#### EXTRACTED RECORDS ####
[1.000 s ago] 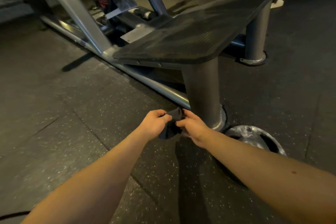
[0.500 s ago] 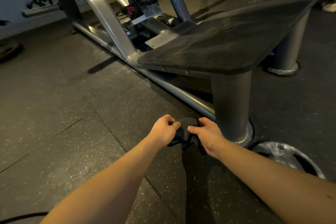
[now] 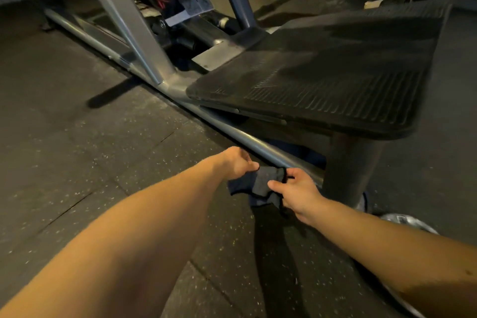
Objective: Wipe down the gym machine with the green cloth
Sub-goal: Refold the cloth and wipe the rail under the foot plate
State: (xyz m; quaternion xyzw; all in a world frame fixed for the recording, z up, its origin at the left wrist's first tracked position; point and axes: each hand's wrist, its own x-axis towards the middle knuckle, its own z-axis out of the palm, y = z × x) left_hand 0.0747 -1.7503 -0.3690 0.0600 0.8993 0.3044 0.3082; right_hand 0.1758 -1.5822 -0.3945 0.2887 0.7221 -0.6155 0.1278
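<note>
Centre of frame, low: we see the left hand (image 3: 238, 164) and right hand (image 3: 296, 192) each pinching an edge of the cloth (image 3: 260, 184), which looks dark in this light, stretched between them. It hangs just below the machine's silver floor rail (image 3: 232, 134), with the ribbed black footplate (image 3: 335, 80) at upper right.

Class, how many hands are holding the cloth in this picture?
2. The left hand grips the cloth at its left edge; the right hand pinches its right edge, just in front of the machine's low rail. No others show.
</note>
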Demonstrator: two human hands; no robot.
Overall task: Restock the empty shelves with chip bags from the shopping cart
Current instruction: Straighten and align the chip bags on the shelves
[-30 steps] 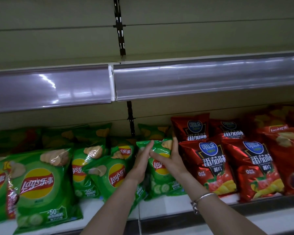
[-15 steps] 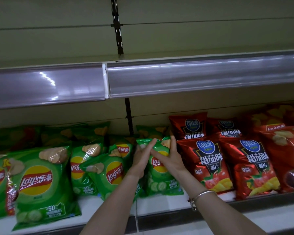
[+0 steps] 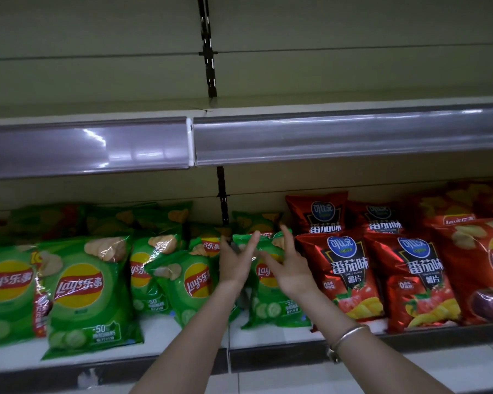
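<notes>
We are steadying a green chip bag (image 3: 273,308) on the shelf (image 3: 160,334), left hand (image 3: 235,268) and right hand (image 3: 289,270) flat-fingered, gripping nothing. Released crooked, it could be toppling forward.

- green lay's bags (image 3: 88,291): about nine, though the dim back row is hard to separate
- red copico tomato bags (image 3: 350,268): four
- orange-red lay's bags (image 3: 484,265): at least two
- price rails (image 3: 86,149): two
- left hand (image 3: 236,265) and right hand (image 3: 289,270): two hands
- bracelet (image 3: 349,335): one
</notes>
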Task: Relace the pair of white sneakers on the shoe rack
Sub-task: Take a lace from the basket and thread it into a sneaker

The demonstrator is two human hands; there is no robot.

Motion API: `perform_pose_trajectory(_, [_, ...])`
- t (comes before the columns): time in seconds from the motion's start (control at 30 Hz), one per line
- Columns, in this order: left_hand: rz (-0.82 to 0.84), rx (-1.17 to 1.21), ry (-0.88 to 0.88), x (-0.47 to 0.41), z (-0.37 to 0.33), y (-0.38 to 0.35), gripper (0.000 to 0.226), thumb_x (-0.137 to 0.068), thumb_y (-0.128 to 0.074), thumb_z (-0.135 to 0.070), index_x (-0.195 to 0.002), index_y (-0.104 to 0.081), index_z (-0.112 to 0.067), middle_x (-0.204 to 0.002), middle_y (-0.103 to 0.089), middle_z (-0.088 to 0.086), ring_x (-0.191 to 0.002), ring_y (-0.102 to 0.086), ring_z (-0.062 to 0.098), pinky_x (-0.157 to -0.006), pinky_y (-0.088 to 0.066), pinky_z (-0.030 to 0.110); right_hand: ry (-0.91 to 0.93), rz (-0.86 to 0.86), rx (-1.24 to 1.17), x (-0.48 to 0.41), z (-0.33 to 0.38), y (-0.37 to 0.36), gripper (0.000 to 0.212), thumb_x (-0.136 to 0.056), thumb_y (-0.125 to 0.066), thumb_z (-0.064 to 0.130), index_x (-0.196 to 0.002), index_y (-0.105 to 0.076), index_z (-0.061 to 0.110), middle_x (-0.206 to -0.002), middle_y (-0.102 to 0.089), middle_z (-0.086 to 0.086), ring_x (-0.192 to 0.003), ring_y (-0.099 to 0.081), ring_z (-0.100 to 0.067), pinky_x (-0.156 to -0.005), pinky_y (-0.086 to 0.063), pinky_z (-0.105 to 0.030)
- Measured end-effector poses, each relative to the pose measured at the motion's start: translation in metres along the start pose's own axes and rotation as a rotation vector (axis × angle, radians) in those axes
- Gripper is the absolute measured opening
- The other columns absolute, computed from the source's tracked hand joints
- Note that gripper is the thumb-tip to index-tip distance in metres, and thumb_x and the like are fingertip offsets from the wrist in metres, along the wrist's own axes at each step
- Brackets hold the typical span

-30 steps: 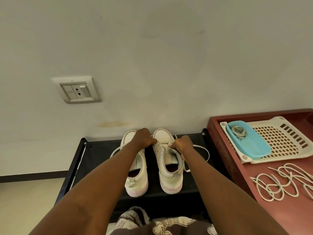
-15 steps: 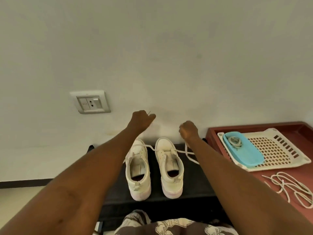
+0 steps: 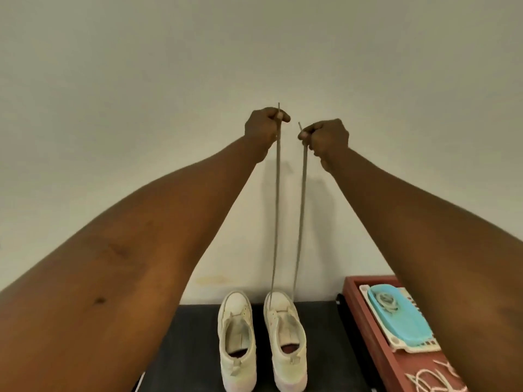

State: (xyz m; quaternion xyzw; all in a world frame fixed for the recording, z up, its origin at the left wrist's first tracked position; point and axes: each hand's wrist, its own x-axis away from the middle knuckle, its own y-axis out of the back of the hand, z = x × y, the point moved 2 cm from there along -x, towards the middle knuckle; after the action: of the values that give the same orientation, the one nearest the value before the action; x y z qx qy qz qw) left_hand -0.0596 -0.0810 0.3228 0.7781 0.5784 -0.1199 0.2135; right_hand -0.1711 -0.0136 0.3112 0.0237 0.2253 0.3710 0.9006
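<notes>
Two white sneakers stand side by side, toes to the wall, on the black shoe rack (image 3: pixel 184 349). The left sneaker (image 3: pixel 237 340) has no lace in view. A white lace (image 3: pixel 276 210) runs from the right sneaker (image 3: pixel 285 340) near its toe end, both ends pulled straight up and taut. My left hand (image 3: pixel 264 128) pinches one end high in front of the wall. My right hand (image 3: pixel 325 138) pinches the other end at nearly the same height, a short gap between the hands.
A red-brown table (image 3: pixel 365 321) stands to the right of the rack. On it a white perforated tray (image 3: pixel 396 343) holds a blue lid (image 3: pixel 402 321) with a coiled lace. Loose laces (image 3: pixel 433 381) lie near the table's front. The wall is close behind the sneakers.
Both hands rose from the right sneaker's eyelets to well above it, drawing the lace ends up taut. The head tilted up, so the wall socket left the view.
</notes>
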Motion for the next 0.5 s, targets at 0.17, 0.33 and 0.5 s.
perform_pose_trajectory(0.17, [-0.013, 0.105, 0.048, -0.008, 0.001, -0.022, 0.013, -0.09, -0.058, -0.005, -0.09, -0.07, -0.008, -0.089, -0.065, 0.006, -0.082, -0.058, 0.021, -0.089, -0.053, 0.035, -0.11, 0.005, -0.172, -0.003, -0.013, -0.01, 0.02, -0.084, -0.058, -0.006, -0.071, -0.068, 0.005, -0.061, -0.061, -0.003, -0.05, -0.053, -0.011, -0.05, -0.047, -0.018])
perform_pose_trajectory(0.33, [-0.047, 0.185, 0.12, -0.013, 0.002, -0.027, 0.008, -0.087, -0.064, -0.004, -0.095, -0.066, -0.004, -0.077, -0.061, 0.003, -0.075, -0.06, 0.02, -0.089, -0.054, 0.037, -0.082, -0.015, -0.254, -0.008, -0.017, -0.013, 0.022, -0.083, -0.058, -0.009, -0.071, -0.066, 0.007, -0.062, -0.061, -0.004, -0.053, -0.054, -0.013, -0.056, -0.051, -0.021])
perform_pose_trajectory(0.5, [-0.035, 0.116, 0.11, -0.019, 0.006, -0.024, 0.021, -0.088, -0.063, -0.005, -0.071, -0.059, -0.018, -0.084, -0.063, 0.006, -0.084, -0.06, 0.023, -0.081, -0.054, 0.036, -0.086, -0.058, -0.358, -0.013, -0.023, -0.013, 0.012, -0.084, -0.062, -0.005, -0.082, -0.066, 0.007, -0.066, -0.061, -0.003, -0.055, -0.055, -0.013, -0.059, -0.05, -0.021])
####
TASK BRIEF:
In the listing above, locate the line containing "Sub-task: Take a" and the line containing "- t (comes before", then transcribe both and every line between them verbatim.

TASK OUTPUT:
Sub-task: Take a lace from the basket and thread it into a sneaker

The demonstrator is two human hands; there is no robot.

Motion API: `perform_pose_trajectory(_, [_, ...])`
- t (comes before the columns): time in seconds from the motion's start (control at 30 Hz), one per line

There is nothing more to this exercise.